Problem statement: Transcribe the whole listing precisely, leaving nothing out.

Supplied material:

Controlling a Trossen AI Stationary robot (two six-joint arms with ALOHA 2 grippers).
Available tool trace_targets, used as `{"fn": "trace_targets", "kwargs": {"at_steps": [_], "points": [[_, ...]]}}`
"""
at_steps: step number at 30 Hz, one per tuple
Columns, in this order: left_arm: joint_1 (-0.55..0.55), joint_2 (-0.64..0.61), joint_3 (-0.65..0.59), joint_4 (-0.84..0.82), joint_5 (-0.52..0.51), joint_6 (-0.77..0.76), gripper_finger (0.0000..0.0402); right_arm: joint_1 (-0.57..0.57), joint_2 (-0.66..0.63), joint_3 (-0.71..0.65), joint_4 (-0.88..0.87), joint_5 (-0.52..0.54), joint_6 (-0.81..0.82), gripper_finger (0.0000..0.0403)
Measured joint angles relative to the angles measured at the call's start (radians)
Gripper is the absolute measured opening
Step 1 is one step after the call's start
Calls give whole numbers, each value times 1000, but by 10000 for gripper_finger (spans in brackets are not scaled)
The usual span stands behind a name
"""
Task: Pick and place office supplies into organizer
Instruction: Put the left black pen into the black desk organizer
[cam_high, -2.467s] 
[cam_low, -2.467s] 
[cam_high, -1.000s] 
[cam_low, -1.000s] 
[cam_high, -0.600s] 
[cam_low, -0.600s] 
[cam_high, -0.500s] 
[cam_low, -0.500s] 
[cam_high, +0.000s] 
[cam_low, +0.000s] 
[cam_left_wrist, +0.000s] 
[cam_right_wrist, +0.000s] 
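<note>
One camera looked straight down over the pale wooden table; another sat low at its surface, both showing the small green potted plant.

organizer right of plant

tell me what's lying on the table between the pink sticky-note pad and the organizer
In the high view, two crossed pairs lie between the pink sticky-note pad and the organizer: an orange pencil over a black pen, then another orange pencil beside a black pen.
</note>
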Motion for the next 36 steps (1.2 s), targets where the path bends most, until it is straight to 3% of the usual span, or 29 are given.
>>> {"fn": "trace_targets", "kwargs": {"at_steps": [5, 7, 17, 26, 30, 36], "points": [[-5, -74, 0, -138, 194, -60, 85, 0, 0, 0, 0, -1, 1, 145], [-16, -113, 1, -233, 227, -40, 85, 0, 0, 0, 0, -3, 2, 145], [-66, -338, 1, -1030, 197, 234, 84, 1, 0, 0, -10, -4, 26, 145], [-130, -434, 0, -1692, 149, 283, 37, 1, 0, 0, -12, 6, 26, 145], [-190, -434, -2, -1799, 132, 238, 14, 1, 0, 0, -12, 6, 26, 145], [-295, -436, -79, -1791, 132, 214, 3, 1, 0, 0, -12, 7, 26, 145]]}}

Written solution:
Controlling a Trossen AI Stationary robot (two six-joint arms with ALOHA 2 grippers).
Available tool trace_targets, used as `{"fn": "trace_targets", "kwargs": {"at_steps": [_], "points": [[_, ...]]}}`
"""
at_steps: step number at 30 Hz, one per tuple
Columns, in this order: left_arm: joint_1 (-0.55..0.55), joint_2 (-0.64..0.61), joint_3 (-0.65..0.59), joint_4 (-0.84..0.82), joint_5 (-0.52..0.51), joint_6 (-0.77..0.76), gripper_finger (0.0000..0.0402); right_arm: joint_1 (-0.57..0.57), joint_2 (-0.66..0.63), joint_3 (-0.71..0.65), joint_4 (-0.88..0.87), joint_5 (-0.52..0.54), joint_6 (-0.81..0.82), gripper_finger (0.0000..0.0403)
Measured joint angles relative to the angles measured at the call's start (radians)
Gripper is the absolute measured opening
Step 1 is one step after the call's start
Calls give whole numbers, each value times 1000, but by 10000 for gripper_finger (spans in brackets are not scaled)
The usual span stands behind a name
"""
Task: Pick and place office supplies into organizer
Instruction: Put the left black pen into the black desk organizer
[cam_high, -2.467s] 
[cam_low, -2.467s] 
[cam_high, -1.000s] 
[cam_low, -1.000s] 
[cam_high, -0.600s] 
[cam_low, -0.600s] 
[cam_high, -0.500s] 
[cam_low, -0.500s] 
[cam_high, +0.000s] 
[cam_low, +0.000s] 
[cam_left_wrist, +0.000s] 
[cam_right_wrist, +0.000s] 
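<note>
One camera looked straight down over the pale wooden table; another sat low at its surface, both showing the small green potted plant.

organizer right of plant

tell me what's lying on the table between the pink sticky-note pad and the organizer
In the high view, two crossed pairs lie between the pink sticky-note pad and the organizer: an orange pencil over a black pen, then another orange pencil beside a black pen.
</note>
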Motion for the next 36 steps (1.2 s), targets where the path bends most, until it is straight to 3% of the usual span, or 29 are given.
>>> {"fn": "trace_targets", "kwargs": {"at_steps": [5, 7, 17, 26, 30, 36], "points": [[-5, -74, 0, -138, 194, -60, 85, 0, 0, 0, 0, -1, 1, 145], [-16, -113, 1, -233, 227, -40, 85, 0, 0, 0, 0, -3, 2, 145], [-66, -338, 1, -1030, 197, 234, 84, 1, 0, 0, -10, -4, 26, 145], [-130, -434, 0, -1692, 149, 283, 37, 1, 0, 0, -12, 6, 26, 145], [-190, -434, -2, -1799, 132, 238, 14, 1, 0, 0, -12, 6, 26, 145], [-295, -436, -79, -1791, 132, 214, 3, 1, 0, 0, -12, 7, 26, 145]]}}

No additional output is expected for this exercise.